### Exercise requirements:
Retype every line from the start of the data down to and including the line with "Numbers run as". Skip the pictures.
———
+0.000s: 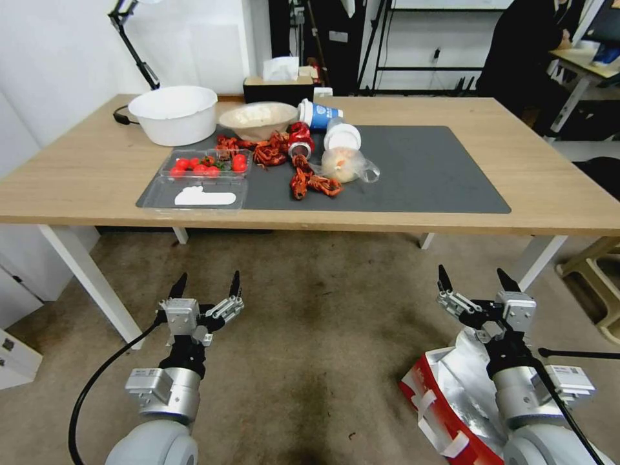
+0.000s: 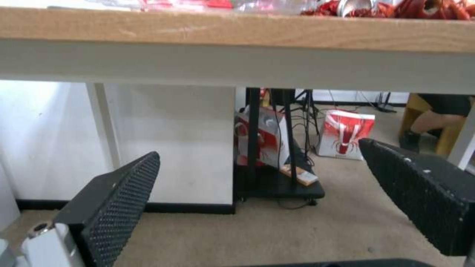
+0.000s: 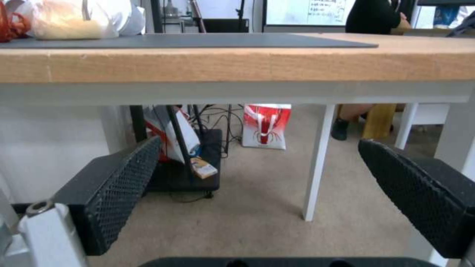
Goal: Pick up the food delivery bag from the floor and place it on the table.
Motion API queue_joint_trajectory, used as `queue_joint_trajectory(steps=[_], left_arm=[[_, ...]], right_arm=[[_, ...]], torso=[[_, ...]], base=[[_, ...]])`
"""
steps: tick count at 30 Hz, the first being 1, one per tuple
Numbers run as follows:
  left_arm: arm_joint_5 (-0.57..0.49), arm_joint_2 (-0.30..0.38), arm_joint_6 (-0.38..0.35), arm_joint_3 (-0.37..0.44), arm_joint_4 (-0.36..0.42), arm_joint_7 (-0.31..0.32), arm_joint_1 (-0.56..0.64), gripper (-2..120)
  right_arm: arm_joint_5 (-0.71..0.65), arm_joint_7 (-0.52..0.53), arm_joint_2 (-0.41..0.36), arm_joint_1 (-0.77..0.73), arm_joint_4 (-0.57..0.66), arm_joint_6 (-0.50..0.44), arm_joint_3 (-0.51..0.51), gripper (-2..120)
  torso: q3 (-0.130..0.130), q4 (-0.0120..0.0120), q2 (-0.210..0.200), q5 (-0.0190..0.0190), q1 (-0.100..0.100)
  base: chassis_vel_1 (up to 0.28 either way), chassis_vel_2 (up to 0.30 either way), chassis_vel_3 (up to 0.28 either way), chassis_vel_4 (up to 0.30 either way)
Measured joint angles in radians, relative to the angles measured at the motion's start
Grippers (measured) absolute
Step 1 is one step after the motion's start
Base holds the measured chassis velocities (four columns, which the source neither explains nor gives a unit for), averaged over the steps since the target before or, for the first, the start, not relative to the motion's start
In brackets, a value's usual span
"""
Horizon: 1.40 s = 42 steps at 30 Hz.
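The food delivery bag (image 1: 452, 394) lies tipped over on the floor (image 1: 323, 336) at the lower right, showing a red side panel, silver foil lining and white strap handles. My right arm partly covers it. My right gripper (image 1: 473, 274) hangs open just above and beyond the bag, holding nothing. My left gripper (image 1: 208, 279) is open over bare floor at the left. Both point toward the table (image 1: 77, 174), whose front edge (image 3: 247, 63) is a little above the open right gripper (image 3: 259, 141) and the open left gripper (image 2: 258, 148).
On the dark mat (image 1: 426, 174) lie crayfish (image 1: 310, 181), a tomato tray (image 1: 200, 171), bowls, cups and a small clear food bag (image 1: 349, 165). White table legs (image 1: 90, 278) flank the floor space. A wooden stool (image 1: 597, 271) stands right. Another red-and-white bag (image 3: 265, 126) stands beyond the table.
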<state>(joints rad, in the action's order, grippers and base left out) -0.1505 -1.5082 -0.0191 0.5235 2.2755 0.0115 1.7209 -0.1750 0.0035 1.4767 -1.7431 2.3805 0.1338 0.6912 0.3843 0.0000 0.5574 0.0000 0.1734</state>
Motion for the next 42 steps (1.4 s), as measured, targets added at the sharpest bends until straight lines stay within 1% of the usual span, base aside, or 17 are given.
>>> queue_joint_trajectory(steps=[3, 7, 14, 23, 26, 31, 36, 42], left_arm=[[0.0, 0.002, 0.003, -0.001, -0.005, 0.0, -0.001, 100], [0.0, 0.002, 0.003, 0.0, -0.006, 0.0, -0.002, 100], [0.001, 0.005, 0.002, 0.0, -0.008, 0.0, -0.003, 100], [0.001, 0.004, 0.003, -0.001, -0.011, 0.0, -0.002, 100], [0.001, 0.005, 0.006, 0.0, -0.014, 0.0, -0.002, 100], [0.001, 0.006, 0.007, 0.0, -0.014, 0.0, -0.001, 100], [0.001, 0.006, 0.007, 0.001, -0.013, 0.0, 0.0, 100], [0.001, 0.005, 0.008, 0.0, -0.013, -0.001, 0.0, 100]], right_arm=[[-0.001, -0.001, -0.002, 0.0, 0.0, 0.0, 0.001, 100], [-0.004, -0.001, -0.002, 0.001, 0.0, -0.001, 0.004, 100], [-0.005, -0.001, -0.003, 0.001, 0.0, -0.001, 0.005, 100], [-0.005, -0.002, -0.005, 0.0, 0.001, 0.0, 0.005, 100], [-0.005, -0.002, -0.004, -0.001, 0.002, 0.0, 0.005, 100], [-0.005, -0.003, -0.006, -0.001, 0.002, 0.0, 0.005, 100], [-0.005, -0.003, -0.007, -0.002, 0.003, 0.0, 0.005, 100], [-0.005, -0.003, -0.007, -0.003, 0.004, 0.0, 0.005, 100]], torso=[[-0.017, 0.0, -0.027, 0.0, -0.01], [-0.024, 0.0, -0.039, 0.0, -0.015], [-0.046, 0.0, -0.074, 0.0, -0.028], [-0.064, 0.0, -0.102, 0.0, -0.038], [-0.077, 0.0, -0.123, 0.0, -0.046], [-0.086, 0.0, -0.137, 0.0, -0.051], [-0.104, 0.0, -0.163, 0.0, -0.059], [-0.117, 0.0, -0.183, 0.0, -0.066]], base=[[0.0, 0.0, 0.0, 0.0], [0.0, 0.0, 0.0, 0.0], [0.0, 0.0, 0.0, 0.0], [0.0, 0.0, 0.0, 0.0], [0.0, 0.0, 0.0, 0.0], [0.0, 0.0, 0.0, 0.0], [0.0, 0.0, 0.0, 0.0], [0.0, 0.0, 0.0, 0.0]])
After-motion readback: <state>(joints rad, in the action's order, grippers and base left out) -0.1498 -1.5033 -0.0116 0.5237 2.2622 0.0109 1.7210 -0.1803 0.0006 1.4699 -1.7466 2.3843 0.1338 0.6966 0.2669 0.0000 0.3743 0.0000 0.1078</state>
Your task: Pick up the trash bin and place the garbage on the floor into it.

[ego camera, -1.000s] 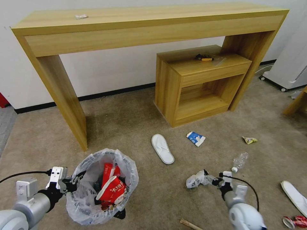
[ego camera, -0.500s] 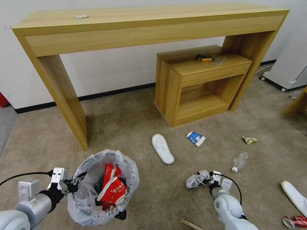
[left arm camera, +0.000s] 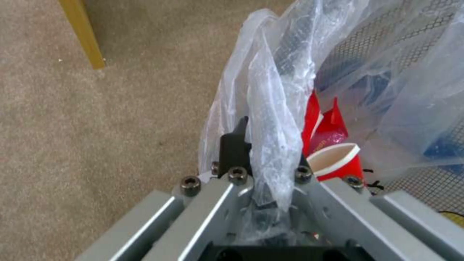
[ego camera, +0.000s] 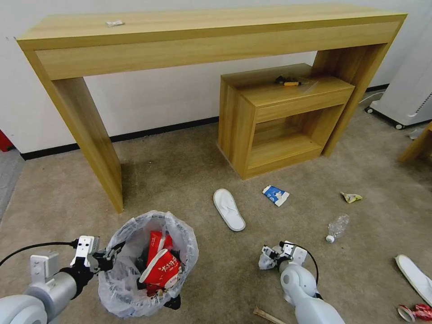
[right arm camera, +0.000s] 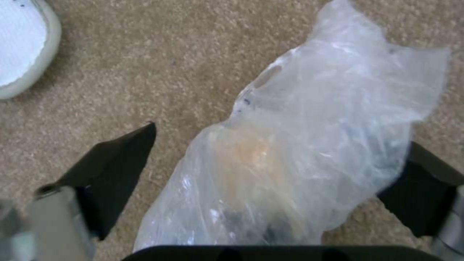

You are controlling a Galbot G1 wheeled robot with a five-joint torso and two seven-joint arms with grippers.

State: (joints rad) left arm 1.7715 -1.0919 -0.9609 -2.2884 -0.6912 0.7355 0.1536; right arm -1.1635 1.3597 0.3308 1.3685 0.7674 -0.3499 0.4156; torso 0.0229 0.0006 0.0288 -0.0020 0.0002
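Note:
The trash bin (ego camera: 135, 288), black mesh lined with a crinkly clear bag, stands at the lower left on the carpet floor (ego camera: 180, 180); a red-white paper cup (ego camera: 162, 270) and red wrappers lie inside. My left gripper (ego camera: 107, 260) is shut on its rim and bag, which the left wrist view shows pinched between the fingers (left arm camera: 235, 145). My right gripper (ego camera: 271, 254) is open low over the carpet. Its two black fingers (right arm camera: 116, 163) straddle a crumpled clear plastic wrapper (right arm camera: 328, 108), which lies on the floor (ego camera: 265, 262).
More garbage lies around: a white slipper (ego camera: 228, 209), a blue-white carton (ego camera: 275, 195), a yellow wrapper (ego camera: 351, 197), a clear bottle (ego camera: 337, 227), another slipper (ego camera: 416, 276), a red wrapper (ego camera: 416, 312), a wooden stick (ego camera: 267, 316). A tall wooden table (ego camera: 90, 130) and low shelf (ego camera: 279, 121) stand behind.
My right arm has swung left and in toward the crumpled wrapper, which now lies between its fingers. The left gripper and bin have shifted slightly to the right.

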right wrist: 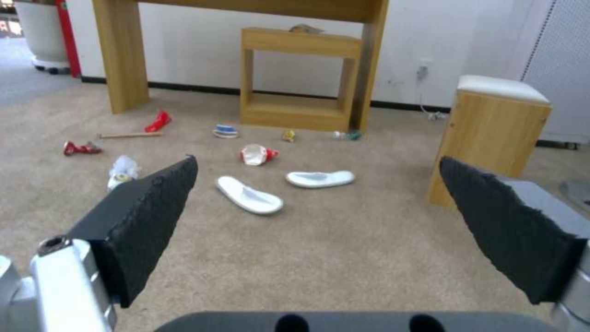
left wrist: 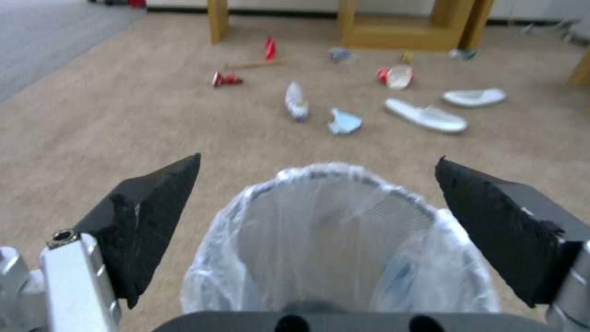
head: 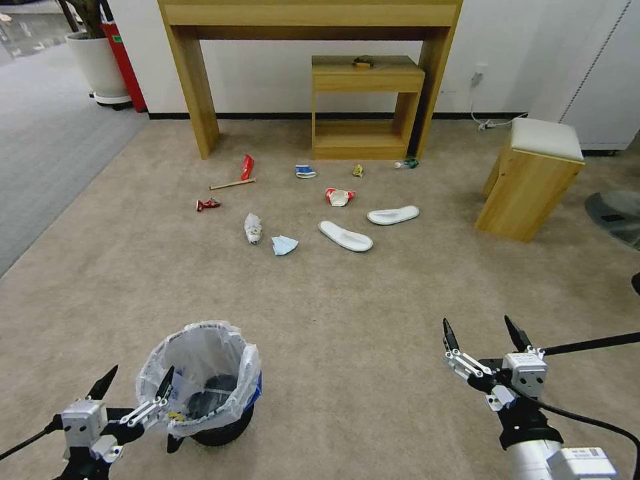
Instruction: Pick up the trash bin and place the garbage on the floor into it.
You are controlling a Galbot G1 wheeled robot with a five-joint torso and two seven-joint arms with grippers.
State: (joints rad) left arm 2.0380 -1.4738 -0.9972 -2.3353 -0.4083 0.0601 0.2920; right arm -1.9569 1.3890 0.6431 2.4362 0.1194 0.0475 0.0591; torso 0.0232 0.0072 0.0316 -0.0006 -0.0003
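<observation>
- Hovering low over the carpet, spread wide: left claw [head: 135, 385], with one fingertip [head: 165, 382] reaching over the near rim of the trash bin [head: 212, 383] and the other out to the side, gripping nothing.
- Sitting just ahead of the left claw [left wrist: 318, 184] in the left wrist view: the same trash bin [left wrist: 338, 240], its crinkled clear liner bulging between the two black fingers without visibly touching either.
- Standing upright on the carpet: the bin, black at the base, blue patch showing at the rim on the side away from the left claw.
- Hanging above bare carpet, well apart from the bin: right claw [head: 482, 333], fingers parted and carrying nothing; likewise gaping in its own wrist view [right wrist: 318, 182].
- Lying scattered far ahead of both claws: the garbage, namely a red wrapper [head: 247, 167], wooden stick [head: 232, 183], crushed can [head: 208, 204], blue mask [head: 284, 245], blue-white carton [head: 305, 171], red-white cup [head: 339, 196], yellow wrapper [head: 358, 170], green bottle [head: 407, 163] and two white slippers [head: 345, 236].
- Resting between can and mask: a clear bag [head: 253, 228] with a yellow-black item inside.
- Rising beyond the litter: a tall wooden desk [head: 193, 87], a low shelf unit [head: 365, 107] beneath it, and a cushioned wooden stool [head: 530, 179] further right of the right claw.
</observation>
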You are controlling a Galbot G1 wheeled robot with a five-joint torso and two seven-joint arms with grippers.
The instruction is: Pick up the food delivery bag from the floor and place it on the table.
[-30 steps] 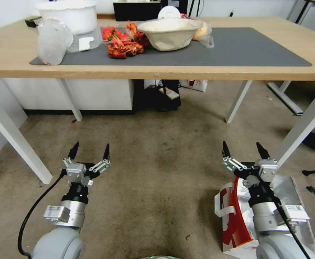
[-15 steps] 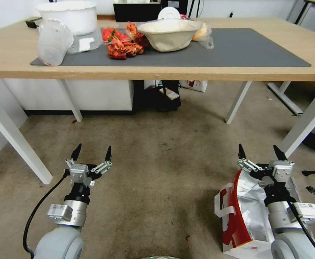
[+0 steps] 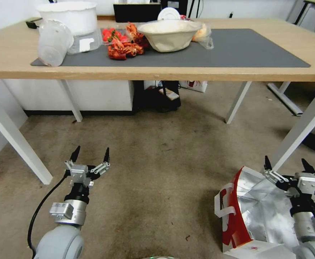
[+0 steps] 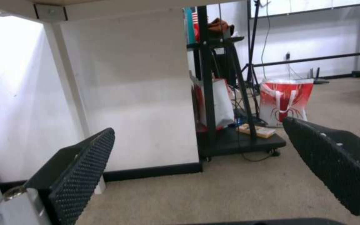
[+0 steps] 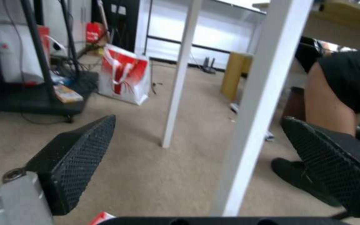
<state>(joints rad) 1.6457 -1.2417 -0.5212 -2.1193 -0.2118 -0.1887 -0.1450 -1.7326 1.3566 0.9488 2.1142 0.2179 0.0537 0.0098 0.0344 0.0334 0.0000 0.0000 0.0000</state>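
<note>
The floor (image 3: 157, 169), worn brownish carpet with dark stains, takes up most of what lies before me. Beyond it stands the table (image 3: 6, 54), its light-wood top on white legs carrying a dark grey mat (image 3: 236, 46) with a paper bowl (image 3: 170, 34), a tipped clear tub (image 3: 53, 41) and a heap of red food (image 3: 123, 45) crowded toward my left end; the mat's right stretch lies bare.

The food delivery bag (image 3: 243, 212) sits on the floor low at my right, just short of the table's near right leg (image 3: 301, 129). Its red-and-white side with a white strap handle faces my middle, and its mouth gapes upward, showing the crumpled silver lining. From here it seems to run longest from me toward the table, though its near end is cut off from sight.

My right pincer (image 3: 288, 166) hangs over the bag's far right rim, fingers spread wide and gripping nothing, tips pointing toward the table leg. In my right wrist view the two black pads (image 5: 80, 159) stand well apart with that white leg (image 5: 263, 106) between them. My left pincer (image 3: 90, 154) hovers over bare carpet well to the bag's left, likewise spread and empty.

So the bag lies beneath and slightly inward of my right pincer. I judge the right arm the nearer one, and the pickup not yet begun.
</note>
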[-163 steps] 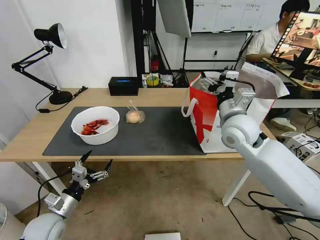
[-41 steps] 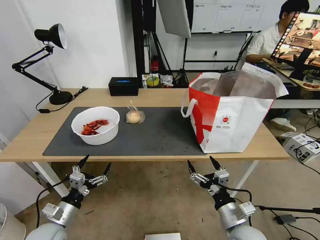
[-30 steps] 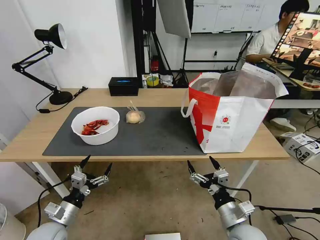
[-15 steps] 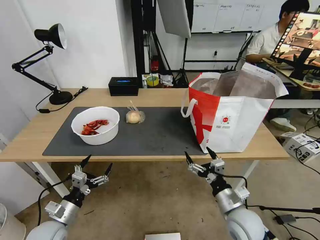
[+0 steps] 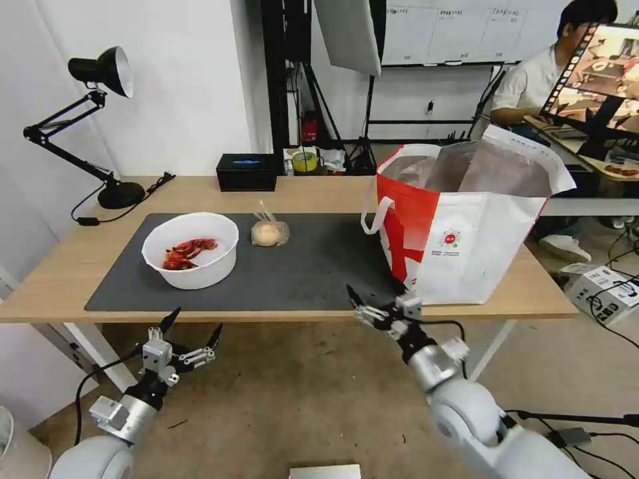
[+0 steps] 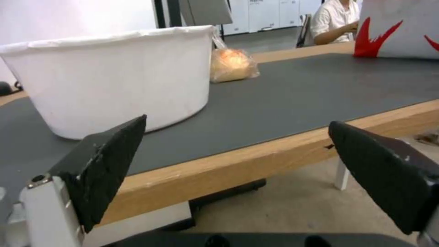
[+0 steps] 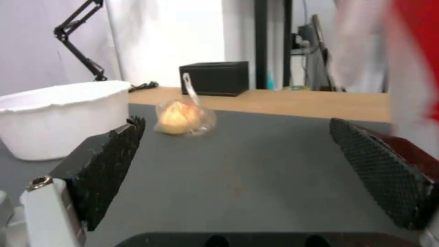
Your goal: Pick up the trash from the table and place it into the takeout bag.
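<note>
Your right end effector [image 5: 377, 301] sits at the worktop's [image 5: 66, 266] front edge with fingers spread wide and holding nothing, just beside the takeout bag [image 5: 466, 226]. Your left end effector [image 5: 192, 326] hangs below the edge, equally open and empty. On the dark mat [image 5: 319, 266] you have the white bowl [image 5: 191, 249] with what look like red shells, and the bagged bun [image 5: 269, 233] near it. A black box [image 5: 246, 171] and desk lamp [image 5: 93, 126] stand at the back.
</note>
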Controlling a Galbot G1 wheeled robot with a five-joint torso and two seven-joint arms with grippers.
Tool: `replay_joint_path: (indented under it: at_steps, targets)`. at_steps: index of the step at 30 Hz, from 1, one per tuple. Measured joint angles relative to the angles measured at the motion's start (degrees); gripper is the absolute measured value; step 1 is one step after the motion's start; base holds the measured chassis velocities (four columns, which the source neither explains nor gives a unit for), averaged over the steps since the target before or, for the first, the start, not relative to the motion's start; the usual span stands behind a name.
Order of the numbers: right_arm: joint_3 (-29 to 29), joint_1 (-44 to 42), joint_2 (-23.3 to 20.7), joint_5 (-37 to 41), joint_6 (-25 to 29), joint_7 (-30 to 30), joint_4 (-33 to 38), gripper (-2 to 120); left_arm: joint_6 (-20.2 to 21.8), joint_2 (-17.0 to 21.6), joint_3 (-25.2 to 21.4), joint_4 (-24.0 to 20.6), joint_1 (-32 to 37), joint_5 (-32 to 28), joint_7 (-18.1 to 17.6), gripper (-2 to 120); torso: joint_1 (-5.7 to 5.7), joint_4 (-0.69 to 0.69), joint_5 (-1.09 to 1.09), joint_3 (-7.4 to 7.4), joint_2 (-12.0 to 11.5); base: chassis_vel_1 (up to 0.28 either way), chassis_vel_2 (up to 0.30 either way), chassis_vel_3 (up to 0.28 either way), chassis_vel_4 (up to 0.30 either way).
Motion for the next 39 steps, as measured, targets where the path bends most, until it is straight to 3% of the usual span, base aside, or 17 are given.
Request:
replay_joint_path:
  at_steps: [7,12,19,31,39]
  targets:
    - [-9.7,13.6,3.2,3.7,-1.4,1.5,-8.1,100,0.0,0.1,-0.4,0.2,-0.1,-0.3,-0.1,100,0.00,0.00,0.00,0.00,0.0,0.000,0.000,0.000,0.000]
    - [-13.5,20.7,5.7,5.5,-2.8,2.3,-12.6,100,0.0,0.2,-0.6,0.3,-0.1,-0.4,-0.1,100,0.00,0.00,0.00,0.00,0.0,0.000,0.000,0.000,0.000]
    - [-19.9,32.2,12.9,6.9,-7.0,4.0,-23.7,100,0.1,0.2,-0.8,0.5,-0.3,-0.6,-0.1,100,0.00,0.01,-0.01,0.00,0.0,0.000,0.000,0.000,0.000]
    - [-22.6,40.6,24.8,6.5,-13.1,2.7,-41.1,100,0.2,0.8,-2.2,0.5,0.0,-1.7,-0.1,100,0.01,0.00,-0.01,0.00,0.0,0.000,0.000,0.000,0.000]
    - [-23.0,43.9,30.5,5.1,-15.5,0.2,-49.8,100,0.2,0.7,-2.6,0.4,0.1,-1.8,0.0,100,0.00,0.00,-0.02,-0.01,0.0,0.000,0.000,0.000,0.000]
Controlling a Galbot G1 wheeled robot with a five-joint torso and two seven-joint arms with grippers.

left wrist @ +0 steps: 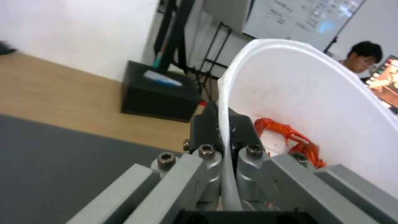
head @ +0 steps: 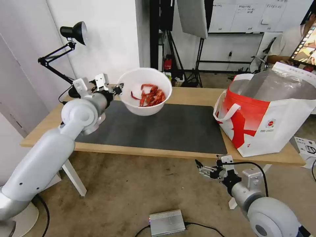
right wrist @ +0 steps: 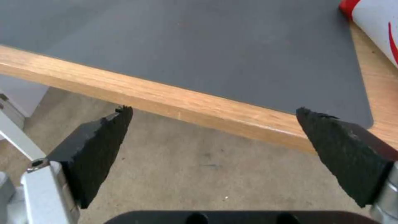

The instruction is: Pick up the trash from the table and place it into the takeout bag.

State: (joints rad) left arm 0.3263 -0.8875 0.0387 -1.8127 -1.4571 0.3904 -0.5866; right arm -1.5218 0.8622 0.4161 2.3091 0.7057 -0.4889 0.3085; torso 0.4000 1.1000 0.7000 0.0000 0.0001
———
### Task result:
+0.000s: 
+0.000s: 
+0.000s: 
Goal: Pick up the food delivery bag from the floor and place it on the table.
Motion API queue_joint_trajectory, used as `queue_joint_trajectory(steps=[_], left_arm=[[_, ...]], right_arm=[[_, ...]], torso=[[_, ...]], base=[[_, ...]])`
"""
steps: tick count at 30 Hz, the first being 1, one per tuple
Numbers run as follows:

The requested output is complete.